Group Policy question

brad- · March 2010

I have just deployed a bunch of hardware for some of our stations to accept credit cards, and the company we got the equipment from didnt bother to tell me their utility needs to run as a local admin. I installed it as admin, but the users logging on are not.

So, without having to physically go to all these stations and add each user that could be sitting there to the local admin group...is there a way to either add an executable to run as a local administrator in the group policy, or add certain users to local admin?

NightShade03 · March 2010

I know in VBScript you can add specific users to the local admin group. After this you could get the script to "Run As" the user you just added and call the .exe of the program. Although pushing out a script like this would work I'm sure that there is a better way to do it.

RobertKaucher · March 2010

brad- wrote: »

I have just deployed a bunch of hardware for some of our stations to accept credit cards, and the company we got the equipment from didnt bother to tell me their utility needs to run as a local admin. I installed it as admin, but the users logging on are not.

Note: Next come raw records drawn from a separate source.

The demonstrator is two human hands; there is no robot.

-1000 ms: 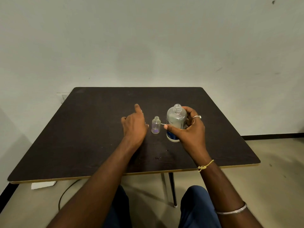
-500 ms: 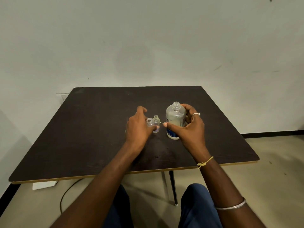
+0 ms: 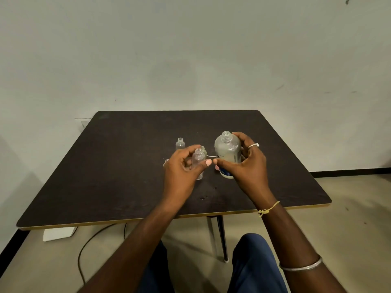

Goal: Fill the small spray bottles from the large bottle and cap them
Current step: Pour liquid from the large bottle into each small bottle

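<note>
My right hand (image 3: 245, 166) grips the large clear bottle (image 3: 227, 150), open at the neck, blue label near its base, held just above the dark table (image 3: 118, 166). My left hand (image 3: 182, 172) holds a small clear uncapped bottle (image 3: 198, 160) lifted close to the large one. A second small bottle (image 3: 180, 144) stands open on the table behind my left hand. A third small bottle (image 3: 203, 150) peeks out behind the held one. A thin white tube (image 3: 210, 156) lies between the two hands. Something small and pale (image 3: 166, 162) shows at my left hand's far side.
A pink bit (image 3: 216, 167) shows beside the large bottle's base. A few drops (image 3: 203, 197) lie on the table near the front. A cable (image 3: 88, 246) and white box (image 3: 59, 233) sit on the floor under the table's left front edge. My knees are under the front edge.
My left hand has picked up a small bottle and raised it toward the large bottle. A second small bottle behind it is uncovered. My right hand keeps its grip on the large bottle.
</note>
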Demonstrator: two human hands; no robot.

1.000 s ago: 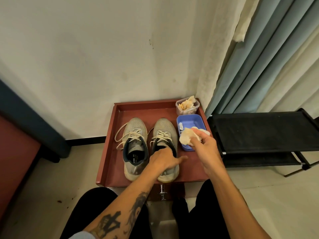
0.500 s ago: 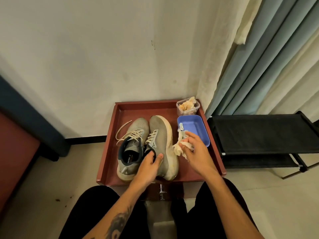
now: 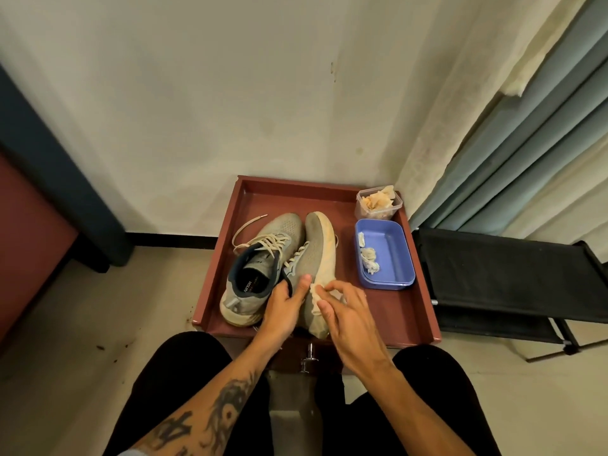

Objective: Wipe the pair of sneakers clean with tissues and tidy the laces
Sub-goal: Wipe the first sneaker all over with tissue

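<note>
Currently the tipped sneaker [image 3: 316,248] lies on its side inside the red-brown tray [image 3: 210,274], sole edge turned toward the right hand [image 3: 345,311]. The left hand [image 3: 283,307] grips it at the heel collar, fingers curled at the opening, thumb laid flat along the grey upper. The right hand pinches a crumpled tissue [image 3: 317,292] between thumb and curled fingers, against the midsole just beyond its fingertips. Handling, as a judgement: the shoe looks light and easy to steady one-handed; the knit upper is soft and will dent, the foam midsole is firmer, so the collar and heel are the sound hold. The tissue is flimsy and likely to shred if damp, so keep it bunched and use short strokes. The upright sneaker [image 3: 263,258] sits just left of the left hand, touching its partner, its laces [image 3: 263,240] loose, one end trailing onto the tray floor. Beyond the right hand: a blue tub [image 3: 394,255] with used wads [image 3: 370,260], and farther off a clear container [image 3: 378,205] of tissues.
</note>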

So, without having to physically go to all these stations and add each user that could be sitting there to the local admin group...is there a way to either add an executable to run as a local administrator in the group policy, or add certain users to local admin?

Use PSExec and add the interactive user to the local admin group. You can create a text file with the computer names in it and just run the net localgroup command.

Hyper-Me · March 2010

Use the Restricted Groups group policy and add who you want to the local admins group

HeroPsycho · March 2010

Doing it via GPO and locking down anyone editing the GPO is a good way to do it, because it would correct someone removing the needed accounts down the road.